Map RSS entries to HTML body w. non-exact search - algorithm

How would you solve this problem?
You're scraping HTML of blogs. Some of the HTML of a blog is blog posts, some of it is formatting, sidebars, etc. You want to be able to tell what text in the HTML belongs to which post (i.e. a permalink) if any.
I know what you're thinking: You could just look at the RSS and ignore the HTML altogether! However, RSS very often contains only very short excerpts or strips away links that you might be interested in.

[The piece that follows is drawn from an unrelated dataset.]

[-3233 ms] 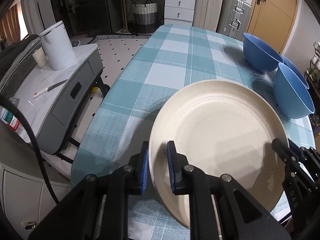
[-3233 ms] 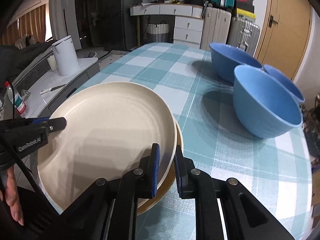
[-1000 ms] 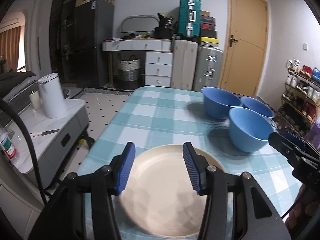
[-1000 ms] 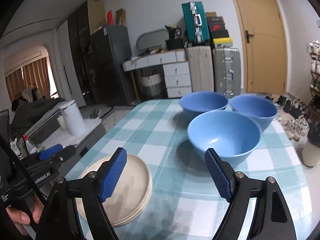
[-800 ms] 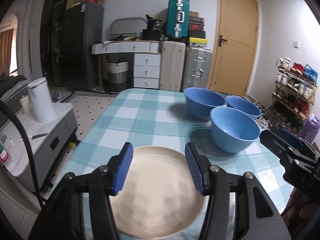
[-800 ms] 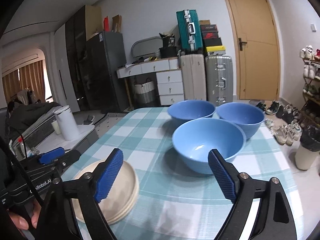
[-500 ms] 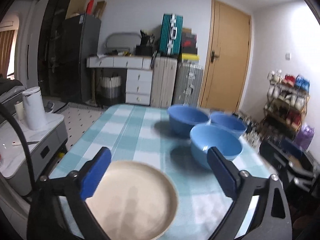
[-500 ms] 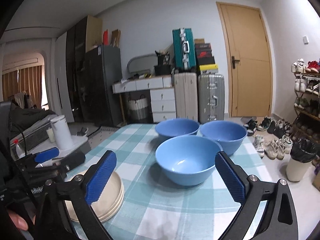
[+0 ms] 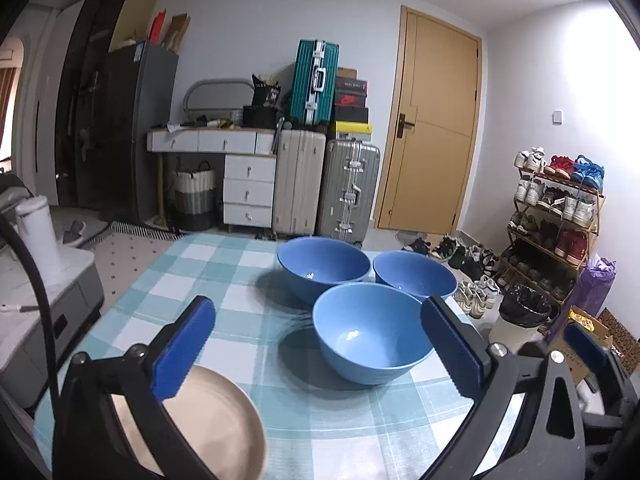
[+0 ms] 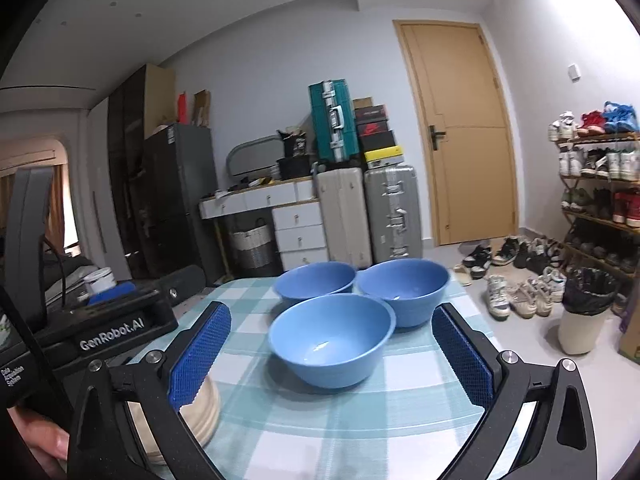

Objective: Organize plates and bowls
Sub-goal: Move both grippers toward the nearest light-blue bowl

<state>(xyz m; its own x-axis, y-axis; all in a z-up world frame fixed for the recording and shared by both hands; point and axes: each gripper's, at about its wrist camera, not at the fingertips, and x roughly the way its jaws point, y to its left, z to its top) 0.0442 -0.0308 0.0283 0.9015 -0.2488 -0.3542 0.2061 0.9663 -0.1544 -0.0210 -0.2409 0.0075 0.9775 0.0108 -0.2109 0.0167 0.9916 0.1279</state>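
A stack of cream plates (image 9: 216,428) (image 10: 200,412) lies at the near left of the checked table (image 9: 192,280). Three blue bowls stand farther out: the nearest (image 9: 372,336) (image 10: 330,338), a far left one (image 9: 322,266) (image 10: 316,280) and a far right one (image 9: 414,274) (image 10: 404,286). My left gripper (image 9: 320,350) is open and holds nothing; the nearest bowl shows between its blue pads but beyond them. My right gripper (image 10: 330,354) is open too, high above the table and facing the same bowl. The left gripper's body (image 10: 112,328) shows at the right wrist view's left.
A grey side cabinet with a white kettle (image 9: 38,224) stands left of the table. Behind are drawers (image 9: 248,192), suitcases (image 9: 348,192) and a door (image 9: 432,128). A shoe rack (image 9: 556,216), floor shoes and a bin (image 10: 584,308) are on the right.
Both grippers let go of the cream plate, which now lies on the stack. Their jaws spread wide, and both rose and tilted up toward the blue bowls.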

You want to essentially defeat the excerptedness of the RSS by using the HTML and RSS of the same page together.
An RSS entry looks like:
title
excerpt of post body
permalink
A blog post in HTML looks like:
title (surrounded by permalink, maybe)
...
permalink, maybe
...
post body
...
permalink, maybe
So the HTML page contains the same fields but the placement of the permalink is not known in advance, and the fields will be separated by some noise text that is mostly HTML and white space but also could contain some additional metadata such as "posted by Johnny" or the date or something like that. The text may also be represented slightly different in HTML vs. RSS, as described below.
Additional rules/caveats:
Titles may not be unique. This happens more often than you might think. Examples I've seen: "Monday roundup", "TGIF", etc..
Titles may even be left blank.
Excerpts in RSS are also optional, but assume there must be at least either a non-blank excerpt or a non-blank title
The RSS excerpt may contain the full post content but more likely contains a short excerpt of the start of the post body
Assume that permalinks must be unique and must be the same in both HTML and RSS.
The title and the excerpt and post body may be formatted slightly differently in RSS and in HTML. For example:
RSS may have HTML inside of title or body stripped, or on the HTML page more HTML could be added (such as surrounding the first letter of the post body with something) or could be formatted slightly differently
Text may be encoded slightly differently, such as being utf8 in RSS while non-ascii characters in HTML are always encoded using ampersand encoding. However, assume that this is English text where non-ascii characters are rare.
There could be badly encoded Windows-1252 horribleness. This happens a lot for symbol characters like curly quotes. However, it is safe to assume that most of the text is ascii.
There could be case-folding in either direction, especially in the title. So, they could all-uppercase the title in the HTML page but not in RSS.
The number of entries in the RSS feed and the HTML page is not assumed to be the same. Either could have more or fewer older entries. We can only expect to get only those posts that appear in both.
RSS could be lagged. There may be a new entry in the HTML page that does not appear in the RSS feed yet. This can happen if the RSS is syndicated through Feedburner. Again, we can only expect to resolve those posts that appear in both RSS and HTML.
The body of a post can be very short or very long.
100% accuracy is not a constraint. However, the more accurate the better.
Well, what would you do?

I would create a scraper for each of the major blogging engines. Start with the main text for a single post per page.
If you're lucky then the engine will provide reasonable XHTML, so you can come up with a number of useful XPath expressions to get the node which corresponds to the article. If not, then I'm afraid it's TagSoup or Tidy to coerce it into well formed XML.
From there, you can look for the metadata and the full text. This should safely remove the headers/footers/sidebars/widgets/ads, though may leave embedded objects etc.
It should also be fairly easy (TM) to segment the page into article metadata, text, comments, etc etc and put it into fairly sensible RSS/Atom item.
This would be the basis of taking an RSS feed (non-full text) and turning it into a full text one (by following the permalinks given in the official RSS).
Once you have a scraper for a blog engine, you can start looking at writing a detector - something that will be the basis of the "given a page, what blog engine was it published with".
With enough scrapers and detectors, it should be possible to point a given RSS/Atom feed out and convert it into a full text feed.
However, this approach has a number of issues:
while you may be able to target the big 5 blog engines, there may be some blogs which you just have to have that aren't covered by them: e.g. there are 61 engines listed on Wikipedia; people who write their own blogging engines each need their own scraper.
each time a blog engine changes versions, you need to change your detectors and scrapers. More accurately, you need to add a new scraper and detector. The detectors have to become increasing more fussy to distinguish between one version of the same engine and the next (e.g. everytime slashcode changes, it usually changes the HTML, but different sites use different versions of slash).
I'm trying to think of a decent fallback, but I'll edit once I have.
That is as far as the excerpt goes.